Un piano. Y un pianista. Un armario de espejo. Una bailarina. Una actriz. Una artista. Un lago en un cajón. O el mar, las olas del mar, el movimiento escénico. El suelo puro y duro. El aire. La atmósfera. El silencio. Poesía. Poesía en esencia. Desde el programa de mano, desde esta sala tan acogedora y sugerente, tan entrañable, tan viva, tan teatral: Teatro Tribueñe.

Un acto de amor. Un monólogo sublime. Un darse por entero, unas palabras que vuelan y que bailan. Las luces que escuchan. Las notas del piano que hablan, que nos cuentan secretos.

Las manos de Mikhail Studyonov. El silencio y la voz y la respiración de Beatriz Argüello. Isadora Duncan en su cuerpo. El día de ayer en el de hoy. El agua que limpia y refresca y distingue. Un cisne que muere para que nazca un mito.
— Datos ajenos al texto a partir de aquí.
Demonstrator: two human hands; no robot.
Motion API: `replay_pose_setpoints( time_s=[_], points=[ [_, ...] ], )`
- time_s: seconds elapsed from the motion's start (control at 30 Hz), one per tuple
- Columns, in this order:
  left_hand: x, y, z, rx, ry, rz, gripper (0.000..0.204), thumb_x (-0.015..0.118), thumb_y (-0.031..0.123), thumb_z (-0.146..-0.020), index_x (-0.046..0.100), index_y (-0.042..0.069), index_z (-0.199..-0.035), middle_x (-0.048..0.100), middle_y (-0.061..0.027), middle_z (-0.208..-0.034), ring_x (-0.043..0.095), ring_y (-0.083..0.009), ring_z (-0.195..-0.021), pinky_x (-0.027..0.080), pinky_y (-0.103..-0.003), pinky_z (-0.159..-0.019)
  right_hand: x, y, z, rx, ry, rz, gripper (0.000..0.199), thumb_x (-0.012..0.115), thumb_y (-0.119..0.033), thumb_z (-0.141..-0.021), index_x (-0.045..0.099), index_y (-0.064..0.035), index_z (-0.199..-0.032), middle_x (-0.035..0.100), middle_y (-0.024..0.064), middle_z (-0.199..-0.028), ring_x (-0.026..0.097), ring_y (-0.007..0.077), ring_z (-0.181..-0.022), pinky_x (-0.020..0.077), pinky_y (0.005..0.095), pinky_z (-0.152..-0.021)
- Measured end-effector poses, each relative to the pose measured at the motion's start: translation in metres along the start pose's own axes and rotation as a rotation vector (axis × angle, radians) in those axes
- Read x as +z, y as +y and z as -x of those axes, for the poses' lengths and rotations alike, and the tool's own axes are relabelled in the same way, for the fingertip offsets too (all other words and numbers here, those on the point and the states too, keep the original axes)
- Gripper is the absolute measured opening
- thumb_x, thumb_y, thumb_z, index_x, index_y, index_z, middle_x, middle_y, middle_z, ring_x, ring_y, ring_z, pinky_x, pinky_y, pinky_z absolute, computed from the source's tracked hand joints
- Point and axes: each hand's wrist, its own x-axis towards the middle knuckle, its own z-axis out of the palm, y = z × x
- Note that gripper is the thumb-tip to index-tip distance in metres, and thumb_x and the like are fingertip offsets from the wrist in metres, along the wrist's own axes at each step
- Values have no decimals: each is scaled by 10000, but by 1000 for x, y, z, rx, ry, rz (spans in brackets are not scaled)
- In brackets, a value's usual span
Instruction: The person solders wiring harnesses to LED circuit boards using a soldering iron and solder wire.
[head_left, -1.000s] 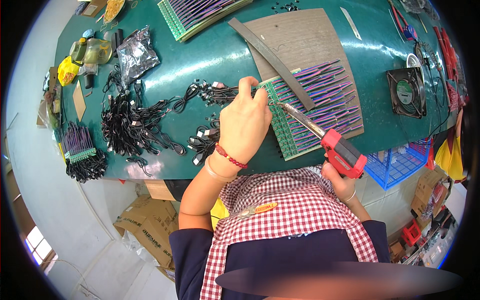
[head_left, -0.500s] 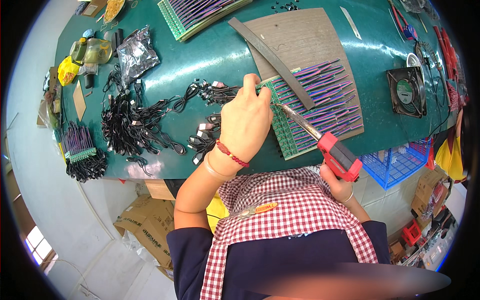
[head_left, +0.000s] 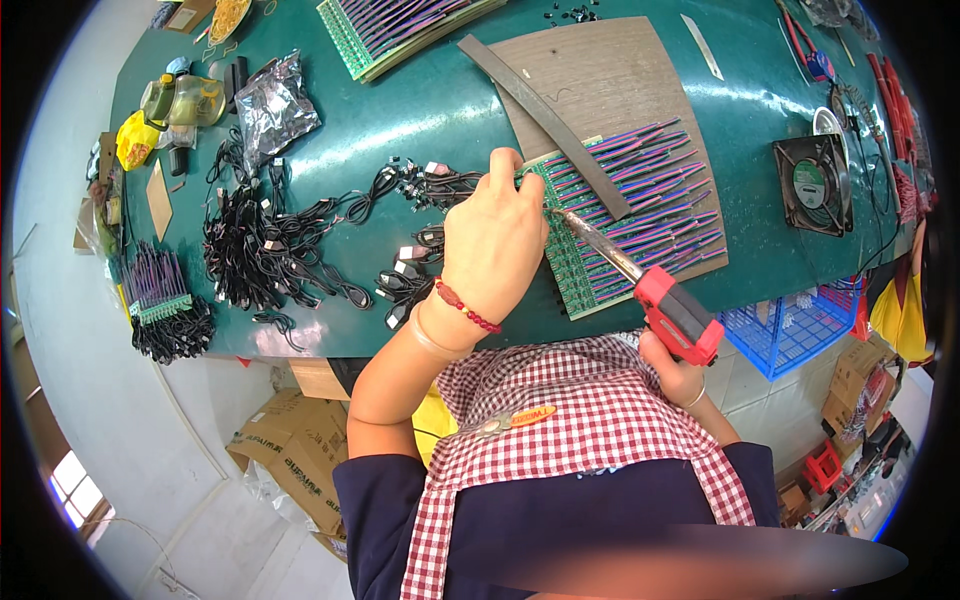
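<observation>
My right hand [head_left: 674,374] is wrapped round the red and black handle of a soldering iron [head_left: 684,318]. The iron's metal shaft slants up to the left, and its tip meets the left side of a green circuit board panel [head_left: 574,284]. At that same edge my left hand [head_left: 496,232] is closed, fingers bent near the tip; whatever they pinch is hidden behind them. Rows of purple, pink and blue wires [head_left: 660,232] stretch rightward from the panel. Across them lies a flat grey bar [head_left: 548,122]. Black cables [head_left: 440,184] run up to my left hand.
A brown sheet [head_left: 610,62] lies under the panel on the green table [head_left: 400,130]. Black USB cables [head_left: 262,245] are heaped to the left, beside a silver bag [head_left: 277,110]. More wired panels [head_left: 400,35] lie at the back; a fan [head_left: 812,185] stands right, above a blue basket [head_left: 785,330].
My left hand has shifted very slightly to the right. The soldering iron stays nearly in place, its tip still at the panel's left side.
</observation>
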Motion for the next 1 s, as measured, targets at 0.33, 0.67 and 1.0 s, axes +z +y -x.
replay_pose_setpoints(
  time_s=[0.33,0.67,1.0],
  points=[
    [0,0,0,-6,-4,-13,85,619,39,-712,575,6,-776,545,-111,-1042,632,-257,-689,534,-342,-558,0,-5,0,22,18,-1,89,582,-32,-870,575,16,-945,575,34,-735,537,101,-635,428,248,-582],
    [1,0,0,-2,7,-9,84,614,30,-715,571,8,-784,543,-107,-1040,632,-254,-700,534,-341,-567,-1,1,2,-10,23,-26,215,608,-48,-863,565,18,-1063,598,46,-802,555,117,-695,450,270,-627],
    [11,-9,2,49,124,59,86,666,82,-730,589,57,-760,547,-41,-1015,611,-221,-681,514,-329,-554,-2,-8,-2,70,64,-202,99,645,-74,-856,621,-13,-930,606,15,-810,562,101,-715,454,264,-632]
  ],
)
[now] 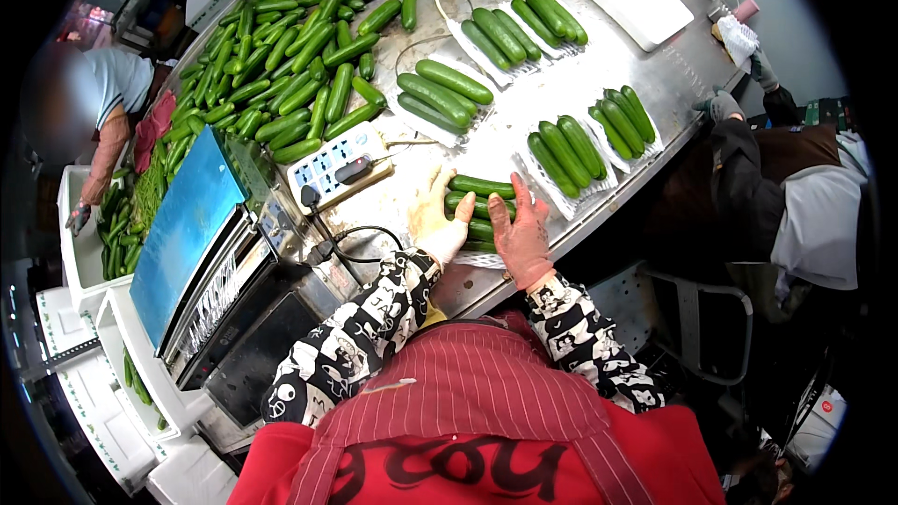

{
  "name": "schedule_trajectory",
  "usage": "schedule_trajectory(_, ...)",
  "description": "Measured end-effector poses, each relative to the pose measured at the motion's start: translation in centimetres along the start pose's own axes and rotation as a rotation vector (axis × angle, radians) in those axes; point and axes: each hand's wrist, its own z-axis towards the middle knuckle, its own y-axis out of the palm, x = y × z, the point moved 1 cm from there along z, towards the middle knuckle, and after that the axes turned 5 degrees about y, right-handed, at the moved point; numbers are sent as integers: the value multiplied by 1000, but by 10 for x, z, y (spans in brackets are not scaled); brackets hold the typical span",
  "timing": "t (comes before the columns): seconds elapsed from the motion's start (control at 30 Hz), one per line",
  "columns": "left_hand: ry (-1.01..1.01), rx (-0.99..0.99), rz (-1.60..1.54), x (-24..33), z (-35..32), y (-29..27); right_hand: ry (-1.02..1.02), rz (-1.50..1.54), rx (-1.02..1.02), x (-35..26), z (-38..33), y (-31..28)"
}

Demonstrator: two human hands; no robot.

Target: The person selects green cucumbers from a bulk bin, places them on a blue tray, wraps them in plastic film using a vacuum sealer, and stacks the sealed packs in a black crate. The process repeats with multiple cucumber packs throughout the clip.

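A row of several green cucumbers [483, 187] lies between my two hands at the table's near edge, with a bit of white tray or wrap [479, 260] showing beneath. My left hand [438, 217], looking pale, rests against their left ends, fingers stretched out and thumb over the top. At the right ends is my right hand [524, 236], reddish, its fingers spread and its thumb touching the cucumbers. Neither hand is wrapped round one. Just beyond, white packs of cucumbers [445, 92] sit on the metal table, another pack [567, 155] being close to my right hand.
Loose cucumbers [281, 56] are heaped at the far left. A power strip [339, 166] with cables and a blue-topped machine [192, 234] stand left of me. White trays [636, 0] lie far right. One person [122, 84] reaches into a crate at left; another [786, 187] sits at right.
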Motion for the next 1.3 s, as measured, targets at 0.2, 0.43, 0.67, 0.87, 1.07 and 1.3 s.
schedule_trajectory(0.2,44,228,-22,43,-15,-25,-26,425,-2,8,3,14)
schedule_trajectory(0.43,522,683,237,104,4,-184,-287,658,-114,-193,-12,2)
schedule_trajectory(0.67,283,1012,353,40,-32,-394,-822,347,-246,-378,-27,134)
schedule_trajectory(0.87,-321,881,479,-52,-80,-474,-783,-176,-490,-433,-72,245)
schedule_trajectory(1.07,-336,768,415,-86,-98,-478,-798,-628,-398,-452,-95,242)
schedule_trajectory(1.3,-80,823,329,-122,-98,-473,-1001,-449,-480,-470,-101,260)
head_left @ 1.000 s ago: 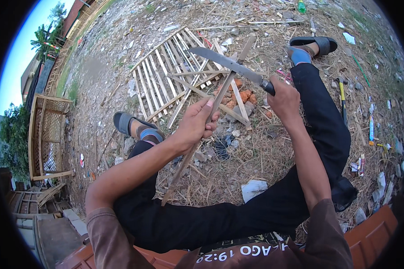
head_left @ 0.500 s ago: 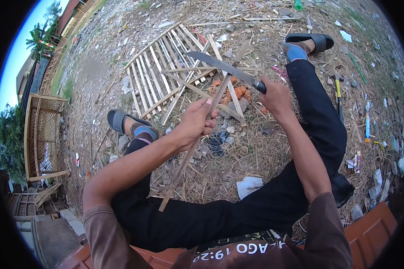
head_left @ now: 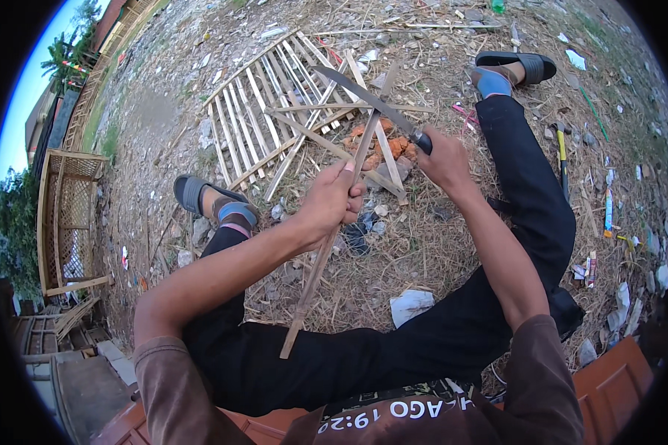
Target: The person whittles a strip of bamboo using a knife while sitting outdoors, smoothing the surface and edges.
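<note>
A seated person's two bare hands are seen from above, held out between spread legs over littered, straw-strewn ground point(head_left: 453, 252). A long, thin wooden strip point(head_left: 309, 291) is gripped near its middle by the left hand point(head_left: 330, 199), the fingers wrapped round it and the thumb laid along it. The strip is slanted: its upper end is pointed away from the body, and its lower end is seen over the black trousers point(head_left: 334, 363) at the left thigh, though whether it is rested there cannot be told. The dark handle of a long-bladed knife point(head_left: 373, 100) is clenched in the right hand point(head_left: 447, 159), and the blade is laid across the strip above the left hand, its tip turned to the left. By appearance, the strip is being shaved or trimmed; whether the edge is biting into the wood is not shown. For another stroke, the strip would need to be kept steady, the blade angled shallowly and drawn along the wood, and the left fingers kept clear of the edge. Beyond the hands, a slatted wooden panel point(head_left: 252, 67) is laid on the ground, with orange brick rubble point(head_left: 403, 147) nearby; a yellow-handled hammer point(head_left: 562, 156) is placed beside the right leg.
</note>
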The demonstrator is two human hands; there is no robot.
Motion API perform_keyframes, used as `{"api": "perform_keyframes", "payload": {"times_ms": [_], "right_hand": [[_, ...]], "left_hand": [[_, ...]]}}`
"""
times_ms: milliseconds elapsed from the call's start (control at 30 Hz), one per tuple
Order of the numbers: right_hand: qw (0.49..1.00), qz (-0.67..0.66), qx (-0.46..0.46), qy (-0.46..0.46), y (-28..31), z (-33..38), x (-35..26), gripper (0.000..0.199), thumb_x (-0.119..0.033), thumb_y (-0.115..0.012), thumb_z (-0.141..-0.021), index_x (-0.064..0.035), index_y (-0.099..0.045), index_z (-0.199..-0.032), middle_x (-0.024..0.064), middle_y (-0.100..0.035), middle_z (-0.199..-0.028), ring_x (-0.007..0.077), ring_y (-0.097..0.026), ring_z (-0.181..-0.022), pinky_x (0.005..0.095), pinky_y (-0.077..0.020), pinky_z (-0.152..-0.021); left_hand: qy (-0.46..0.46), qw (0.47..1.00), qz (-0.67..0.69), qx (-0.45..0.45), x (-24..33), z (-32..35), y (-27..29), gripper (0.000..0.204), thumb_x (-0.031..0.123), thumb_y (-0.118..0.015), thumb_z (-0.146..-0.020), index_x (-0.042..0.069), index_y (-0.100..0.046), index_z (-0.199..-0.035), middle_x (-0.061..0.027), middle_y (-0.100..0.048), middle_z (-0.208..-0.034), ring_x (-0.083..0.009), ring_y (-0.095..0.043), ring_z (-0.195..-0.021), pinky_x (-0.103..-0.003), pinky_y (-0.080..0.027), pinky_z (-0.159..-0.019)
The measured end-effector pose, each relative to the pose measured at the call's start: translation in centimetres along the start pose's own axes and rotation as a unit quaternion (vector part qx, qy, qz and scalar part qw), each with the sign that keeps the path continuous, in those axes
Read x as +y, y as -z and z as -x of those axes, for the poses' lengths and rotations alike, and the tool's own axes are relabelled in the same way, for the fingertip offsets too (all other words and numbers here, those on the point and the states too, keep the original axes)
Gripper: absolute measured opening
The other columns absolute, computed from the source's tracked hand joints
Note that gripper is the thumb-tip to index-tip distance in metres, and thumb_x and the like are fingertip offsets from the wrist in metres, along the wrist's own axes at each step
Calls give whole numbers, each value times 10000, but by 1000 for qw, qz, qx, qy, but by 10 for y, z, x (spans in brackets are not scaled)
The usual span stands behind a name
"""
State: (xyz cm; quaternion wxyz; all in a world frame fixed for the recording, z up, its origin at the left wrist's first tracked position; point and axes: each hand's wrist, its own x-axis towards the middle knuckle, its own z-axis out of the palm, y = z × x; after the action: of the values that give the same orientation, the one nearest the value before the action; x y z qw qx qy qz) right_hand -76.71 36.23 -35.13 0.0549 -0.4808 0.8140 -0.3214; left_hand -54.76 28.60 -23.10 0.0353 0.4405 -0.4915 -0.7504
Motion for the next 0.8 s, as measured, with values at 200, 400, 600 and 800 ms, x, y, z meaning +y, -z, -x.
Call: {"api": "perform_keyframes", "payload": {"times_ms": [200,400,600,800], "right_hand": [[998,-35,-54,-28,0,13,4,170,-173,-666,-782,-87,-619,-921,182,-651,-719,396,-652,-698,486,-493,-644],[979,-189,-70,-40,0,15,14,192,-155,-656,-795,-10,-615,-916,214,-614,-717,378,-617,-672,441,-453,-638],[973,-226,-27,-48,-11,20,10,198,-151,-615,-791,27,-546,-847,181,-508,-615,274,-453,-552,406,-411,-587],[980,-131,-78,-128,-5,35,11,260,-170,-625,-822,-26,-556,-1027,250,-639,-796,416,-644,-759,476,-468,-684]], "left_hand": [[-2,996,-84,-40,-6,20,7,339,236,-391,-1064,80,-430,-1363,40,-357,-789,-29,-306,-596,-164,-262,-473],[15,996,-78,-39,2,23,7,343,248,-421,-1057,102,-429,-1367,51,-388,-774,-17,-327,-553,-161,-273,-450],[44,991,-121,-36,6,31,14,348,271,-415,-1058,83,-437,-1350,54,-392,-732,-22,-347,-515,-170,-294,-432],[74,980,-168,-73,18,28,24,352,228,-417,-1048,73,-422,-1364,15,-487,-762,-47,-407,-509,-193,-340,-433]]}}
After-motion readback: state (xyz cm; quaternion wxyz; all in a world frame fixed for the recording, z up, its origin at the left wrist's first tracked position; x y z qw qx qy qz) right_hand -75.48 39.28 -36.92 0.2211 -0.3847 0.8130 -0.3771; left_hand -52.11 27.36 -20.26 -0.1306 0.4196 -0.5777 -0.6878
El corazón de Isadora en el exterior. En ella, en Beatriz, en nosotros, espectadores que nos envuelve con su delicadeza y su dolor. La sensibilidad del texto de Hugo Pérez de la Pica. Ahí, en el centro de escena, como un sol, como la luna llena, como el alma que nos habla y nos baila y nos acaricia.

Las estaciones de Isadora, ¡qué manera más sutil de representárnosla! Solo para seres sensibles que aprecien el arte como un suspiro de belleza que dura el tiempo de una sonrisa, de una pena, de una pequeña y elegante función poética.